▶ _WHAT YOU SHOULD DO_
Copy out each line of the entries where the word "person" is present.

(RECORDS PROVIDED)

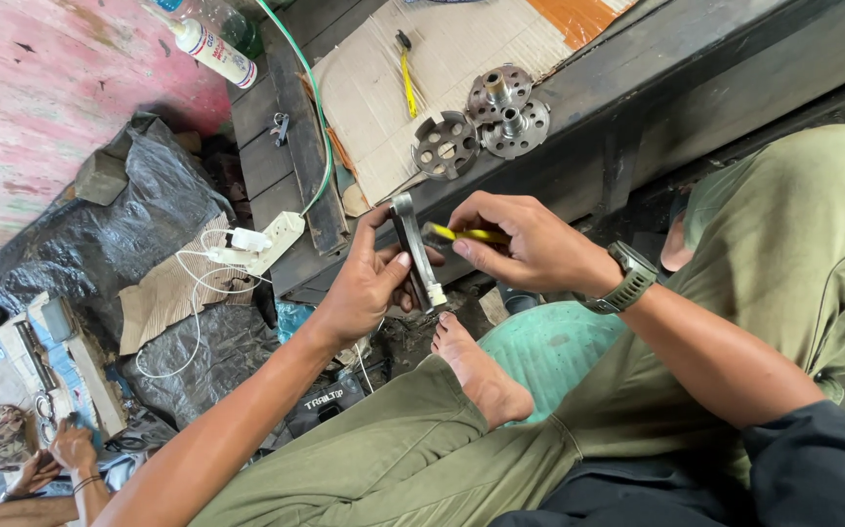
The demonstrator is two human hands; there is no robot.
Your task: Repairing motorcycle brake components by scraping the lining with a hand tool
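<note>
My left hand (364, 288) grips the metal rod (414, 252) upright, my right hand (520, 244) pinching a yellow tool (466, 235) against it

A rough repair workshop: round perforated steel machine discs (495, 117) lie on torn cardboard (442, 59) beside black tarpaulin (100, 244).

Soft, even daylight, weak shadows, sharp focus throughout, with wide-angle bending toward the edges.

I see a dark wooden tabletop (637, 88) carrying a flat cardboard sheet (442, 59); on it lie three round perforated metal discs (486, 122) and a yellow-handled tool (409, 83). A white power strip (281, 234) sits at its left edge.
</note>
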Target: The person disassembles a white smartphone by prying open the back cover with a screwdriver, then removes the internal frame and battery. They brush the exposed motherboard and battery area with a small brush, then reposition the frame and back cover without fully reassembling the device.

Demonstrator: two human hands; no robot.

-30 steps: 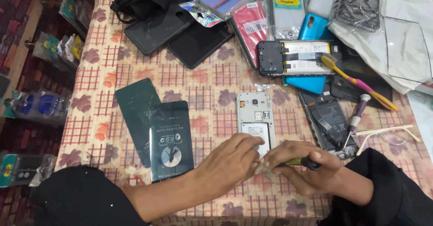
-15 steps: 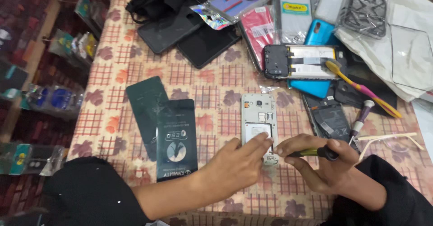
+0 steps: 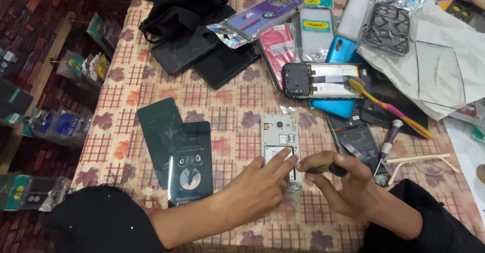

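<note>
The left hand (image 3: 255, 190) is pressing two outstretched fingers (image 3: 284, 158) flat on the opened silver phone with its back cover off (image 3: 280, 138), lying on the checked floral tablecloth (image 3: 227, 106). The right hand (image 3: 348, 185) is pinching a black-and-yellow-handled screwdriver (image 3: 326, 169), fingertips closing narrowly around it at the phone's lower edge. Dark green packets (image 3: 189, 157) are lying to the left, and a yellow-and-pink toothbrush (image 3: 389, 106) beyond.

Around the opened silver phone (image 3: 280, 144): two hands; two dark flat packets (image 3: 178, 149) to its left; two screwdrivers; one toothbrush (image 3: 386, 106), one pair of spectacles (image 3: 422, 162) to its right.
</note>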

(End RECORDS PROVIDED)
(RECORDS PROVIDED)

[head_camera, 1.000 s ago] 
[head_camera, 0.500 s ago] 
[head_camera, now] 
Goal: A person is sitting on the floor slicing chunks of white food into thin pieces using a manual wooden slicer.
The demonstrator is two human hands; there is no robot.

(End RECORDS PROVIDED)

▶ _SOLVED PROBLEM_
Target: The person disassembles a white smartphone by prying open the back cover with a screwdriver, then removes the internal frame and battery. They brush the exposed motherboard and battery area with a small brush, then reposition the frame and back cover without fully reassembling the device.
Goal: A person is sitting on the floor slicing chunks of white food into thin pieces using a manual wooden slicer.

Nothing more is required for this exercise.